Exercise prompt ▸ State the number of lines that hold "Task" in the records below, with no other words.

== Segment start ==

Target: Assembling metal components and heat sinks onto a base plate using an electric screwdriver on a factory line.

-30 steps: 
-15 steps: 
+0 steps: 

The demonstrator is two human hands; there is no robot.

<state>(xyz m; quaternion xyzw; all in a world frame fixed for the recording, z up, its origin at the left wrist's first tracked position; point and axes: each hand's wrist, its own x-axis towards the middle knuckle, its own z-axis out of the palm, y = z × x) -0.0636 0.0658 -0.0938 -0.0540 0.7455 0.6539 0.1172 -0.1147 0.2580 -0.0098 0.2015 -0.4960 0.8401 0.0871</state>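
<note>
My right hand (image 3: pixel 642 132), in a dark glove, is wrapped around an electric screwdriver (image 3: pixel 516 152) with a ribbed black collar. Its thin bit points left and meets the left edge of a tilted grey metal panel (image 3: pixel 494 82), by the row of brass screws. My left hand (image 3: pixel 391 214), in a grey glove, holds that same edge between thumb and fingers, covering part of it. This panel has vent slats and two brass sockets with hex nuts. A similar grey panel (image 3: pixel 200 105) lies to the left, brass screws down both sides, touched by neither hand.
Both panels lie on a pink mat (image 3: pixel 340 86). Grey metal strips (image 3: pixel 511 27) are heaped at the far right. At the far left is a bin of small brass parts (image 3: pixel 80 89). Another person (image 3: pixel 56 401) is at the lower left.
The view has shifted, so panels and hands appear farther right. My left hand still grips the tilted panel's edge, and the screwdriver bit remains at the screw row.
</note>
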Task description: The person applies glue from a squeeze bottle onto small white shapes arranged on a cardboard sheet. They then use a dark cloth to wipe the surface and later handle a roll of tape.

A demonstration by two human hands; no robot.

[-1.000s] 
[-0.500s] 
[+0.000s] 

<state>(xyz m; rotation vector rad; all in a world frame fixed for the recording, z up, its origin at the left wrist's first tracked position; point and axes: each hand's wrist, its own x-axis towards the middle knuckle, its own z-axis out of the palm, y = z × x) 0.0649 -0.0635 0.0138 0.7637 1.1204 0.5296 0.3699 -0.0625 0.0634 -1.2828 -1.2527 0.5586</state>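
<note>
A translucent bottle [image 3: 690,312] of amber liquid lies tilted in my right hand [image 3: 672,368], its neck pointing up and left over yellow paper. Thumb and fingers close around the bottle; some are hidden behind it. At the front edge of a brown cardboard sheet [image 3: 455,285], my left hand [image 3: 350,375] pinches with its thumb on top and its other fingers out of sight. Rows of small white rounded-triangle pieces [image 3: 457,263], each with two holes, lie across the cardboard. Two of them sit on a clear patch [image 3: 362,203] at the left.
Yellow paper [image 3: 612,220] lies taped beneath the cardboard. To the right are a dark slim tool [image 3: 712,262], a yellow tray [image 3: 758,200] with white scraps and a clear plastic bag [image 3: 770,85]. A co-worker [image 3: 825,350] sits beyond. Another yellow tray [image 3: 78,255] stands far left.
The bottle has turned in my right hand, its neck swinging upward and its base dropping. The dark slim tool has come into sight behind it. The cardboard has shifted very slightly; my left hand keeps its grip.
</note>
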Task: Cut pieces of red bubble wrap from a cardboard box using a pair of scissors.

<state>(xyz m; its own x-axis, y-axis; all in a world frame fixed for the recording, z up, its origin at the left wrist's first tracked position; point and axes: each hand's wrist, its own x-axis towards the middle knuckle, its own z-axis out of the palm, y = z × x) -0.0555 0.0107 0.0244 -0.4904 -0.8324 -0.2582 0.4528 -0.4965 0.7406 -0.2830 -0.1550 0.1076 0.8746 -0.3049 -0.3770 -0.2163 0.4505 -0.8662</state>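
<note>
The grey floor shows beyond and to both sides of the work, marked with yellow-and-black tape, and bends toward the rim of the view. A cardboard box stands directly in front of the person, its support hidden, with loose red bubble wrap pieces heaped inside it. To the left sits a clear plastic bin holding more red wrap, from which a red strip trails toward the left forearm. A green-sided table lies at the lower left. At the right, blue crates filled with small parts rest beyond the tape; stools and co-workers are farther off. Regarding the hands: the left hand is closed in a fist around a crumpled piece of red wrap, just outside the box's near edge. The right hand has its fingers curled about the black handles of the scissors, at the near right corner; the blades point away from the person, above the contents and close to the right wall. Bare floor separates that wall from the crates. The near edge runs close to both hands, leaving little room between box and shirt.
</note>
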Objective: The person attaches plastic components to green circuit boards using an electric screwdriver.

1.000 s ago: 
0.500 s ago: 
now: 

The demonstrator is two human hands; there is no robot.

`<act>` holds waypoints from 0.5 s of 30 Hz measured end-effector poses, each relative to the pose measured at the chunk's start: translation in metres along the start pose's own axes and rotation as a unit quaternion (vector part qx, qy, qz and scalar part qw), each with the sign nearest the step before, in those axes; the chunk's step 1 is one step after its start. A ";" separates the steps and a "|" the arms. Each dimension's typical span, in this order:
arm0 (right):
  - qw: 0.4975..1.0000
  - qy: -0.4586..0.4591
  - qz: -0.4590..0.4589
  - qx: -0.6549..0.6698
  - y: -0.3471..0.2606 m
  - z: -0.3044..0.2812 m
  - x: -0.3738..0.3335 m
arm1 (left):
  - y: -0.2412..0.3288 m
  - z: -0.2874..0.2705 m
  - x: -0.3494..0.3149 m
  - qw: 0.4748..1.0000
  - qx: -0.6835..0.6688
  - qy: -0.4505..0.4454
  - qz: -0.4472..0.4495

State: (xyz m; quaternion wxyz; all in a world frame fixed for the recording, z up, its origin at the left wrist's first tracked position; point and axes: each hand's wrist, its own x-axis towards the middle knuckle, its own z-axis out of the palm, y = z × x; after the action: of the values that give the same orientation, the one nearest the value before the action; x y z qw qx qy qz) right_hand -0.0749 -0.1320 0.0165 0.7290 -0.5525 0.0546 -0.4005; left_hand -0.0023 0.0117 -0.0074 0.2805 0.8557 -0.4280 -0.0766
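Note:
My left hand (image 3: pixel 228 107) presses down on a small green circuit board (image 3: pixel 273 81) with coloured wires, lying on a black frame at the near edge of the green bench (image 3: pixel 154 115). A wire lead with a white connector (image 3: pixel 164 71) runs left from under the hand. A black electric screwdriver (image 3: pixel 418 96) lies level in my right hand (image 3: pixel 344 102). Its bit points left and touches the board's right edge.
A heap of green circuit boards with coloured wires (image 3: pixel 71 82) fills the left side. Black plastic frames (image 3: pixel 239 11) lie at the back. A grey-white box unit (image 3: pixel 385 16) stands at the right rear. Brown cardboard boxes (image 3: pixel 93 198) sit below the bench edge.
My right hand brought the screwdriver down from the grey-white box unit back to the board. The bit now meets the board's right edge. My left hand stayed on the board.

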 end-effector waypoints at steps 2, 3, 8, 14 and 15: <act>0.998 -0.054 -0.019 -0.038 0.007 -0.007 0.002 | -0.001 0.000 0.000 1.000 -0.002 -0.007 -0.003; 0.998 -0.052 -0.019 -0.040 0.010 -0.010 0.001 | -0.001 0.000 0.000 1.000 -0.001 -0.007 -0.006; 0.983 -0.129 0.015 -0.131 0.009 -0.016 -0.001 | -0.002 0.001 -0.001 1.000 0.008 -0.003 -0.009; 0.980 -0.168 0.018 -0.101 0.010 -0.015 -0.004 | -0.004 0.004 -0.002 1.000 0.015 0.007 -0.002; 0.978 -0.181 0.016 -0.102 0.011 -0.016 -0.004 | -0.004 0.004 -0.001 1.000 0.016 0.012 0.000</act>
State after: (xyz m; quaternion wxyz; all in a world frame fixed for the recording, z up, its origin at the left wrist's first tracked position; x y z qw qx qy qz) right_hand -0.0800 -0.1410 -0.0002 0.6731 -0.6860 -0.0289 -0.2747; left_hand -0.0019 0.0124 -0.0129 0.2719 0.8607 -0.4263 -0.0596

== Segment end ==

Output ▸ 2